Methodology

How we calculate fair value.

Published methodology grounded in peer-reviewed literature.

Philosophy

Sports betting markets are informationally rich but structurally fragmented. Forty or more sportsbooks price the same event simultaneously, each with different customer bases, risk tolerances, and pricing update frequencies. The challenge is not the absence of information — it is the extraction of a coherent fair value signal from a noisy, heterogeneous set of quotes.

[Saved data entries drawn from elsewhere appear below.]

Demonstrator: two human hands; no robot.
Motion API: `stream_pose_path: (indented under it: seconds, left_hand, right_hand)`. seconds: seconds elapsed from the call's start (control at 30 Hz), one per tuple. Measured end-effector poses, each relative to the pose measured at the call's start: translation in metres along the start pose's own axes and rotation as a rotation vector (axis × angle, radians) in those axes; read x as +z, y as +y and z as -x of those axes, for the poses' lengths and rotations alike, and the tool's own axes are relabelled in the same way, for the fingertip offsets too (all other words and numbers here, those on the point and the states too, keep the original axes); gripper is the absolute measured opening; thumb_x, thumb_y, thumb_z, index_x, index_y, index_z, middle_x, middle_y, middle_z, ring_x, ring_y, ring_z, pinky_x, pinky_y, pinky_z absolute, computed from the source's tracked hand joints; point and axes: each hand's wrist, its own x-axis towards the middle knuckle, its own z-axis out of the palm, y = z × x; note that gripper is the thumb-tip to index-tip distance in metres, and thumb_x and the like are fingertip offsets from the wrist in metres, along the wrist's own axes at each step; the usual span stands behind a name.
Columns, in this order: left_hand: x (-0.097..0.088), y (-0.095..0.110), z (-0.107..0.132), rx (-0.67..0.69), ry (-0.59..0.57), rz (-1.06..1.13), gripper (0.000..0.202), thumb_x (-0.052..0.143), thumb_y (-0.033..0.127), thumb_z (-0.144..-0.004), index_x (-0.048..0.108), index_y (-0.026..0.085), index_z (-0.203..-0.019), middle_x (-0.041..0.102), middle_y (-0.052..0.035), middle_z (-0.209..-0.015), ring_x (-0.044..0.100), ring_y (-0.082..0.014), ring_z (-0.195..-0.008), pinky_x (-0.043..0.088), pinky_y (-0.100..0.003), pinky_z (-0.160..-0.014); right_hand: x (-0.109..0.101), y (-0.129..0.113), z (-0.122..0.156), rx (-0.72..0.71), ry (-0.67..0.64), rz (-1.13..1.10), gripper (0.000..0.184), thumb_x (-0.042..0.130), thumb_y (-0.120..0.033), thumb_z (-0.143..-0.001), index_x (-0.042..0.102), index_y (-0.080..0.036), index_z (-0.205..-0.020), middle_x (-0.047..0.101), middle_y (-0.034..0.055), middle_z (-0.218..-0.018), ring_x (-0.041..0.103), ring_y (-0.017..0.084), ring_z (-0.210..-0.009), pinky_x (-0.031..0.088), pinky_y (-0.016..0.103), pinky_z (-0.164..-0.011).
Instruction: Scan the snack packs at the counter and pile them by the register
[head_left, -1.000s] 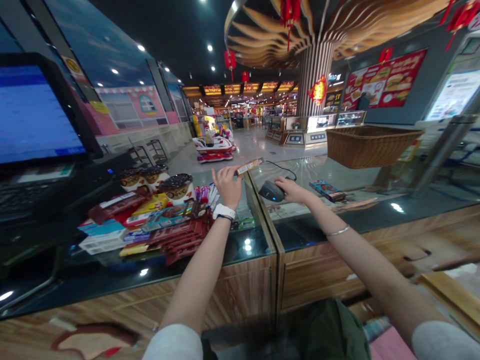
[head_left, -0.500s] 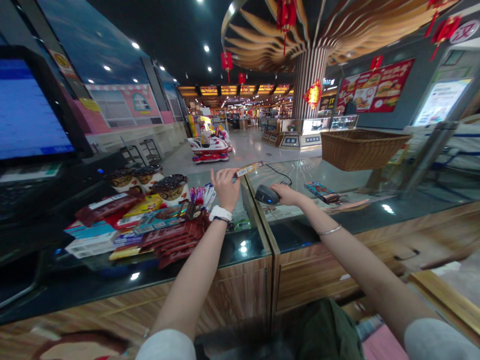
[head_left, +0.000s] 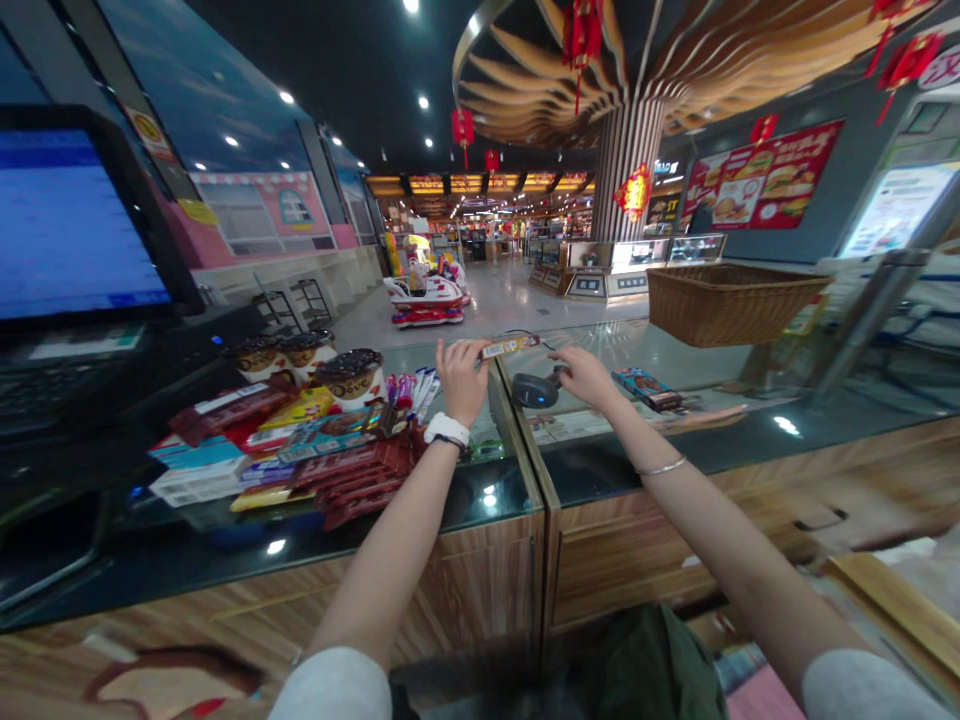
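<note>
My left hand (head_left: 463,380), with a white watch on its wrist, is closed on the end of a slim yellowish snack box (head_left: 510,346) with a barcode on it. A black barcode scanner (head_left: 534,391) with a small blue light rests on the glass counter. My right hand (head_left: 586,378) is just beside the scanner's handle, fingers loosened and partly stretched, the fingertips at or very near it. To the left lies a pile of dark red chocolate packs (head_left: 367,475), with several Dove tubs (head_left: 351,378) behind it. A blue snack pack (head_left: 646,388) lies right of my right hand.
A monitor (head_left: 75,215) stands at the far left. A wicker basket (head_left: 735,305) sits at the counter's far right edge. A wooden-framed seam (head_left: 521,440) divides the glass counter between my arms. An open drawer edge (head_left: 892,610) juts out at lower right.
My right hand has loosened from its grip around the scanner and lifted slightly, leaving the scanner on the counter. My left hand keeps the snack box, held a little more level. The view shifted slightly.
</note>
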Motion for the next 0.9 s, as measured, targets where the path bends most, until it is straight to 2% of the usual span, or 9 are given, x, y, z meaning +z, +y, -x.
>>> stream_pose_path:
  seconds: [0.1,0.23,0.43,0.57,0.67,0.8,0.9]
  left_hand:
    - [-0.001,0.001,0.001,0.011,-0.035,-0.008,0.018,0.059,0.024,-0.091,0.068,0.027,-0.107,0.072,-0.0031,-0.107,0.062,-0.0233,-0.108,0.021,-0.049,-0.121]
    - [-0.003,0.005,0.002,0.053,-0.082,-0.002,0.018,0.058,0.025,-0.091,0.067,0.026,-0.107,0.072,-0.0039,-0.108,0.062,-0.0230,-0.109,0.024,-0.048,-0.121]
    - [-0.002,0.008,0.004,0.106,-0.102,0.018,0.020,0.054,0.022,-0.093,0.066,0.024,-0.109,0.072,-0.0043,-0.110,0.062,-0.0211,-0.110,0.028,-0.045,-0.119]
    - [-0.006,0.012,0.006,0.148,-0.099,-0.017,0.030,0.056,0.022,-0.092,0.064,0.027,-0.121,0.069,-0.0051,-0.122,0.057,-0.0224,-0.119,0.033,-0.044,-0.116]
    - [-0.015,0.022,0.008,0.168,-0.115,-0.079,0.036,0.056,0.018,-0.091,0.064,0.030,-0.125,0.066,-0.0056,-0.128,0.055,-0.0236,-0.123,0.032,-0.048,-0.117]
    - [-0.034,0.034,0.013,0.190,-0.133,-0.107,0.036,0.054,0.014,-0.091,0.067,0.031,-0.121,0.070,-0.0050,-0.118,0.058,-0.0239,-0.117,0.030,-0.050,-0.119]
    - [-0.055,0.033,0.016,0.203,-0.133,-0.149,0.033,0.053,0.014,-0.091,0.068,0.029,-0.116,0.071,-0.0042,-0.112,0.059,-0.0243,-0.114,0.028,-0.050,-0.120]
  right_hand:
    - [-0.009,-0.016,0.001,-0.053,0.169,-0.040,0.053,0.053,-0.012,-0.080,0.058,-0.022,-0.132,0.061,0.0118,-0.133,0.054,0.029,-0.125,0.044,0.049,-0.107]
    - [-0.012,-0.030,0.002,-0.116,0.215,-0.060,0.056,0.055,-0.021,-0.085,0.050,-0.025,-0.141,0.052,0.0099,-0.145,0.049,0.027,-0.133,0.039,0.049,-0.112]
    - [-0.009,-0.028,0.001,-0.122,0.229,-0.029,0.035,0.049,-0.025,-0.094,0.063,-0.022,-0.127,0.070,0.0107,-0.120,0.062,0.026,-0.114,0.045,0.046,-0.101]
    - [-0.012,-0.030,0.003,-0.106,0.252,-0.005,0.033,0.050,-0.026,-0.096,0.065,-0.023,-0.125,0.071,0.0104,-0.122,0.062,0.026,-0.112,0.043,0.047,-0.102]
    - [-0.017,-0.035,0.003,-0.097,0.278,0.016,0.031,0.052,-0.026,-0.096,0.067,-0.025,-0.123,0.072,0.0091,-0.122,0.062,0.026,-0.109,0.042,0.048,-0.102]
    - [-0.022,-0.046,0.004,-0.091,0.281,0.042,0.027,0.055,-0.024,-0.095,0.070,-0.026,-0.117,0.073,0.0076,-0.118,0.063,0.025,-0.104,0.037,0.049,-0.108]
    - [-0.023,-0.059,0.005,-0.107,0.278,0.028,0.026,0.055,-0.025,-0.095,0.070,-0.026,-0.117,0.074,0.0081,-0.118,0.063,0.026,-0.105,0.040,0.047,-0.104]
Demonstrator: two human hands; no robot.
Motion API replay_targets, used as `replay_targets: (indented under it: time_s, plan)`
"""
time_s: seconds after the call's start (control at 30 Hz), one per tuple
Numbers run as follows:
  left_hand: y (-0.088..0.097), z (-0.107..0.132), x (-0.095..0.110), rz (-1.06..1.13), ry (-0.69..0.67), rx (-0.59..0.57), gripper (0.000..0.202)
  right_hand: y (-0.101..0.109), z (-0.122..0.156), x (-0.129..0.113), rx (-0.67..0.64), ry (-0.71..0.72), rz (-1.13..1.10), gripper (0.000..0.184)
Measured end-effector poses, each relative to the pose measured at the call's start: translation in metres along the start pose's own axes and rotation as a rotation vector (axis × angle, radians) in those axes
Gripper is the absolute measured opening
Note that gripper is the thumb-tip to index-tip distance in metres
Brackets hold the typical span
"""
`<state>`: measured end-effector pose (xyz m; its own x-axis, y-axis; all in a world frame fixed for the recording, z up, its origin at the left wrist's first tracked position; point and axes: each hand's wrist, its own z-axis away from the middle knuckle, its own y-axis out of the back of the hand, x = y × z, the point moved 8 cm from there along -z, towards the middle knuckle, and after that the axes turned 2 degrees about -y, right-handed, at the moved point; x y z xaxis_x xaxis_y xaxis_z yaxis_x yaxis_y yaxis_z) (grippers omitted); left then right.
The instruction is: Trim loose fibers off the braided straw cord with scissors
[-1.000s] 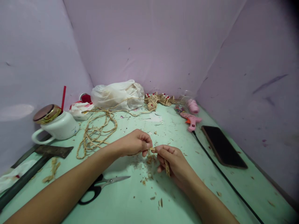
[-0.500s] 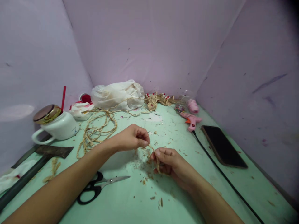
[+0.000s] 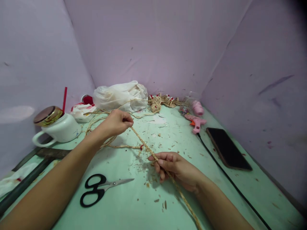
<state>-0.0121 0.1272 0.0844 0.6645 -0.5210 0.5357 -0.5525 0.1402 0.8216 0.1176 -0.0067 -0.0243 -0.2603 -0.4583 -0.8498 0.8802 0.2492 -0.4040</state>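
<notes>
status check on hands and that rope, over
Left hand fisted on jute rope. Right hand pinching same rope nearer the body. Rope taut between them. Scissors beside left forearm, not touching rope.

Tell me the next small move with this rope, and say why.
Probably slide the right hand along the rope toward the left hand, under light tension. Both hands pinch the rope, it runs straight and taut between them, and a long tail trails behind the right hand.
</notes>
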Motion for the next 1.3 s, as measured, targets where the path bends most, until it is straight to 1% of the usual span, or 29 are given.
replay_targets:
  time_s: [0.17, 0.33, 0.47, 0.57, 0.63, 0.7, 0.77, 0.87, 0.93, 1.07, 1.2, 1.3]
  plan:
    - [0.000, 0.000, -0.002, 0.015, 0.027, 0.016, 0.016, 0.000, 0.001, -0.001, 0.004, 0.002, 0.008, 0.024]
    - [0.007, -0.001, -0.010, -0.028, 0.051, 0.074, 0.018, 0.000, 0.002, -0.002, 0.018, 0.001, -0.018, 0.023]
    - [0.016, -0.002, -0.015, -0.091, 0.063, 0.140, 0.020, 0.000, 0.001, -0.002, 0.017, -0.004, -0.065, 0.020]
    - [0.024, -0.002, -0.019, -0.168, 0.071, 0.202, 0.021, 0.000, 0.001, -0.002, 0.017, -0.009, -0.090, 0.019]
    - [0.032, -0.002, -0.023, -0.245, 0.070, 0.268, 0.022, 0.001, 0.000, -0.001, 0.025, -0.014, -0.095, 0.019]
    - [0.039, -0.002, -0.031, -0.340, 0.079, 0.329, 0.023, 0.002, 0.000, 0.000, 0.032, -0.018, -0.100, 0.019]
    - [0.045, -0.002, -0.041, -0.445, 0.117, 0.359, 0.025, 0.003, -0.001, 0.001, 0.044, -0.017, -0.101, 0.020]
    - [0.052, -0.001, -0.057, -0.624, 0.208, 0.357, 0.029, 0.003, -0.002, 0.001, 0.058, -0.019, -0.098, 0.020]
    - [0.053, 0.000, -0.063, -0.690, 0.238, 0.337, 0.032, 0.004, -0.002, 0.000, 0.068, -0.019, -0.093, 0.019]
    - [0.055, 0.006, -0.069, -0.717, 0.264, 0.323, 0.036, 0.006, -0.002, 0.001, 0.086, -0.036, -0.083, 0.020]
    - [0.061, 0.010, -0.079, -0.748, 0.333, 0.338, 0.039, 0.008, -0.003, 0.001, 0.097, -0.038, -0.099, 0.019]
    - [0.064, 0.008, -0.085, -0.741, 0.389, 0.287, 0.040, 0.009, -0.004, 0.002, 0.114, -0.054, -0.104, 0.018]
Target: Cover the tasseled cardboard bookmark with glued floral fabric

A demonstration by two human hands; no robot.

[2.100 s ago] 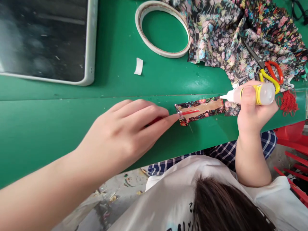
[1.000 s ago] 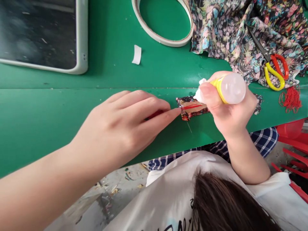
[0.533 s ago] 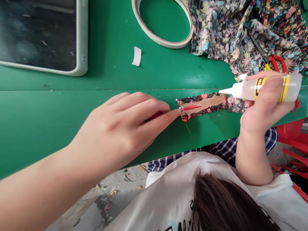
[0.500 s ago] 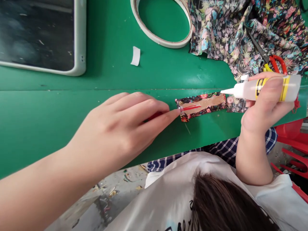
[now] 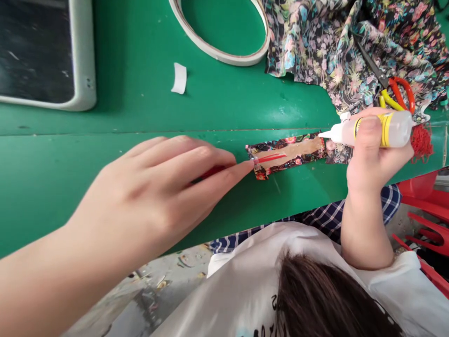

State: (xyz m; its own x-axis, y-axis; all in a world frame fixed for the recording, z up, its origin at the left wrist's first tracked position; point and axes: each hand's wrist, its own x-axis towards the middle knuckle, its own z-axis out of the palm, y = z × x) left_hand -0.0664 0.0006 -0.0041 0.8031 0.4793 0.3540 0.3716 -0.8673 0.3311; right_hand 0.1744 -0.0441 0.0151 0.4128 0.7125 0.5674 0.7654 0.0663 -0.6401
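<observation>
A small cardboard strip (image 5: pixel 298 150) edged with floral fabric lies on the green table (image 5: pixel 105 135). My left hand (image 5: pixel 150 196) rests flat beside it, fingers stretched out. Its index fingertip presses the end of red threads (image 5: pixel 272 157) onto the strip's left end, and more red shows under the fingers. My right hand (image 5: pixel 372 159) is closed round a clear glue bottle (image 5: pixel 396 128) with yellow bands. The bottle lies sideways, its white nozzle pointing at the strip's right end.
Floral fabric (image 5: pixel 315 42) is heaped at the back right with red-and-yellow scissors (image 5: pixel 393 91) on it. A tape roll (image 5: pixel 224 56), a white paper scrap (image 5: pixel 179 78) and a tablet (image 5: pixel 80 56) lie behind. A red tassel (image 5: pixel 421 142) sits by the bottle.
A second ago my right hand held the bottle tipped over the strip's middle. It has drawn back to the strip's right end with the bottle sideways. My left hand has kept its place.
</observation>
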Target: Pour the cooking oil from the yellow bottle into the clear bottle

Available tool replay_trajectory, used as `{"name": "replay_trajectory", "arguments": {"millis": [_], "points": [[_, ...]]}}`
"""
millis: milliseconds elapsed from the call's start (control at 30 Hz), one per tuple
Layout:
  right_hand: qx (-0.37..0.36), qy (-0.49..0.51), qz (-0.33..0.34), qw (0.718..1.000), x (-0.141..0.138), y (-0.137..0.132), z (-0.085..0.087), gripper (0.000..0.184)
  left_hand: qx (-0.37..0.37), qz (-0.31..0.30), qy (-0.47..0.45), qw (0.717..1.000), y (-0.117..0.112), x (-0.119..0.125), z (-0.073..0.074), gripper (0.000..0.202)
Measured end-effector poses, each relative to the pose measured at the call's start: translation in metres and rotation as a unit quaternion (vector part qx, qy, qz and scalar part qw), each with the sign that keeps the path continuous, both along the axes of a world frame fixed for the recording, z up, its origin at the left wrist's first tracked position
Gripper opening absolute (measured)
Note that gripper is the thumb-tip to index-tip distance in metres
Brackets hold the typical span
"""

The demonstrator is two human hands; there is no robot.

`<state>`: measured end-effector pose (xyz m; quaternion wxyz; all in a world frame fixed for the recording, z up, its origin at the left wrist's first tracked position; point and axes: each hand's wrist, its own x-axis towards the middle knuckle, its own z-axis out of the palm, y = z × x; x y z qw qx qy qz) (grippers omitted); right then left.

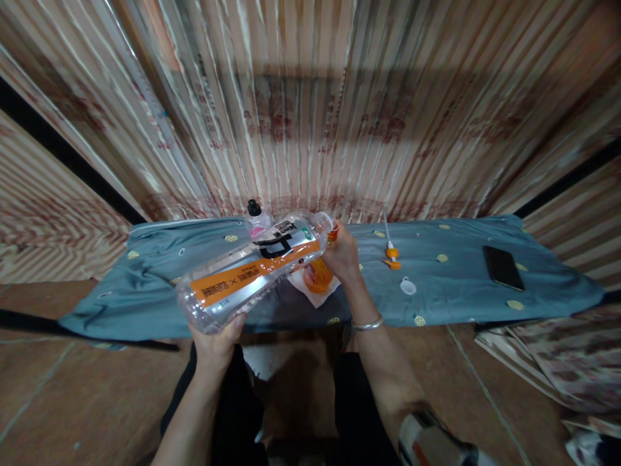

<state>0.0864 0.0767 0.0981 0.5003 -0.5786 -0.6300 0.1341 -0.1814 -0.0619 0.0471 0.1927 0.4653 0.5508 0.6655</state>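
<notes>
My left hand (216, 343) grips the base of a large clear plastic bottle (252, 268) with a silver and orange label. The bottle is tilted, its base low at the left and its neck raised to the right. At its mouth, my right hand (342, 252) is closed around the upper part of an orange bottle (317, 277). That orange bottle stands on a white tissue (315, 299). Fingers hide where the two mouths meet, and I cannot make out any liquid level in the clear bottle.
Right of my hands lie an orange pump head (392, 255) with a white tube and a round white lid (408, 285). A dark phone (503, 266) rests farther right on the blue-green cloth (460, 291). Behind the clear bottle stands a black-capped bottle (257, 220). Striped curtains (301, 116) hang behind.
</notes>
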Motion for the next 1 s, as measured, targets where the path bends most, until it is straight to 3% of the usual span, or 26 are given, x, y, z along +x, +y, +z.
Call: {"name": "replay_trajectory", "arguments": {"millis": [233, 500, 733, 1000], "points": [[0.014, -0.016, -0.002, 1.0, 0.0012, 0.0014, -0.004, 0.03, -0.009, 0.002, -0.089, 0.996, 0.0011, 0.002, -0.0003, 0.098], [-0.003, -0.014, -0.008, 1.0, -0.0003, 0.0006, 0.0, 0.031, -0.024, -0.003, -0.085, 0.996, -0.0009, 0.0022, 0.0042, 0.095], [0.002, -0.005, 0.0, 1.0, 0.0006, 0.0002, -0.0002, 0.028, -0.012, 0.001, -0.1, 0.995, -0.0021, 0.0031, 0.0042, 0.077], [0.006, 0.001, -0.005, 1.0, -0.0003, 0.0001, 0.0002, 0.03, -0.042, 0.022, -0.139, 0.989, -0.0018, 0.0057, 0.007, 0.086]]}}
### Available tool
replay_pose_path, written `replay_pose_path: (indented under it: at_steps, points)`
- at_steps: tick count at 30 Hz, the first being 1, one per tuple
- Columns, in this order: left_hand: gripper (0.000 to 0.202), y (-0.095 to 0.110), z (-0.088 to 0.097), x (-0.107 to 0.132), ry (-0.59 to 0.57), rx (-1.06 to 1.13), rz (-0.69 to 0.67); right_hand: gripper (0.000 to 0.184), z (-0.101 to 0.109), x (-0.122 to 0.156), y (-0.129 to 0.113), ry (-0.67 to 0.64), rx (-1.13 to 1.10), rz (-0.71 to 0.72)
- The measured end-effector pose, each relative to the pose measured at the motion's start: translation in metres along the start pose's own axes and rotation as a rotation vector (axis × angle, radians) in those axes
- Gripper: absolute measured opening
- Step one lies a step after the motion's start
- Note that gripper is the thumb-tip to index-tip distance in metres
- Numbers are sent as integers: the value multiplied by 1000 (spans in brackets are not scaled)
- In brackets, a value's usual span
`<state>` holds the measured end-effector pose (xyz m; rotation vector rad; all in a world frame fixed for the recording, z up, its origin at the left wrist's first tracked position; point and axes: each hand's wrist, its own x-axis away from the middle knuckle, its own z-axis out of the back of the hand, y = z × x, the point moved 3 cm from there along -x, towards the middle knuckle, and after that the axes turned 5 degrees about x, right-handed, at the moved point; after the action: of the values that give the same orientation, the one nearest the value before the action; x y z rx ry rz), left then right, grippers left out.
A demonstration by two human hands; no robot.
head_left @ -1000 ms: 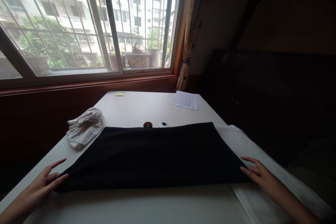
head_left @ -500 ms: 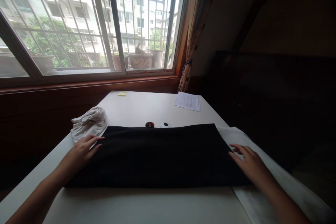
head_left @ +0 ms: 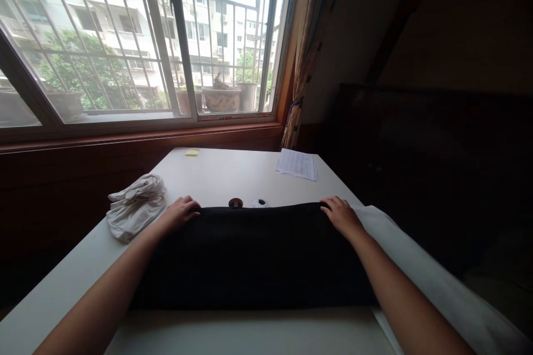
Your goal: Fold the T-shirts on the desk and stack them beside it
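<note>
Tabletop (head_left: 225,172) bears black cloth (head_left: 258,258), left hand (head_left: 180,213) and right hand (head_left: 340,216) hiding far corners.

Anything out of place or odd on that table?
Nothing alarming: no spill or damage visible. The pale cloth at left is bunched up, while the black cloth lies smoothly spread. The papers near the far right corner sit slightly askew.

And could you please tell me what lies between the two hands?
In the head view, the black cloth spans the stretch between the left hand and right hand.
</note>
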<state>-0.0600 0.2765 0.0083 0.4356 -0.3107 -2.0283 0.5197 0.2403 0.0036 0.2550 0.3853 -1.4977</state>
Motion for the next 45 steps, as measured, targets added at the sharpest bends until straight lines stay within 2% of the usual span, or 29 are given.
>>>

BaseCase does not build predictive models. We do not forecast game outcomes from player statistics, injury reports, or historical performance. Instead, we treat the aggregate sportsbook market as a distributed estimation system and attempt to identify the most accurate probability estimate implied by the collective pricing of informed participants. When an individual book deviates from this estimate, we surface the discrepancy.

Data Infrastructure

Sportsbook odds are ingested via The Odds API, covering licensed US and international sportsbooks including Pinnacle, DraftKings, FanDuel, BetMGM, Caesars, ESPN BET, BetRivers, Bovada, and approximately thirty others. Prediction market data is sourced from Kalshi (CFTC-regulated) and Polymarket.

The system operates on a 60-second refresh cycle, archiving every price movement to a time-series database. This produces a proprietary minute-level dataset of cross-book pricing dynamics — line movement patterns, arb duration distributions, and book-specific latency profiles — that is not available through historical API endpoints.

De-Vigging

Raw sportsbook odds include vigorish. A standard -110/-110 market implies 52.4% + 52.4% = 104.8%, but the true probabilities must sum to 100%. Removing this margin — de-vigging — is foundational to any fair value estimate.

The most common approach, multiplicative normalization, simply divides each implied probability by the total. This is algebraically convenient but empirically weak: it assumes the overround is distributed uniformly across outcomes, ignoring the well-documented favorite-longshot bias (Shin 1991, Snowberg & Wolfers 2010).

We use the power method introduced by Clarke, Kovalchik, and Ingram (2017), which raises each implied probability to a constant exponent k such that the de-vigged values sum to 1. The exponent is found by binary search. This naturally corrects for favorite-longshot bias: longshot probabilities shrink more than favorites, matching the empirical distribution of how sportsbooks actually allocate their margin.

Clarke et al. showed this method "universally outperforms the multiplicative method" and "outperforms or is comparable to the Shin method" across datasets spanning tennis, horse racing, and greyhound racing. We apply the power method independently to each sportsbook before any cross-book aggregation.

Fair Value Estimation

After de-vigging each book individually, we compute a fair value estimate for each selection by aggregating across books. The aggregation is not a simple average or median. We use a weighted combination of book probabilities, where the weights are calibrated empirically on historical data using standard supervised learning techniques.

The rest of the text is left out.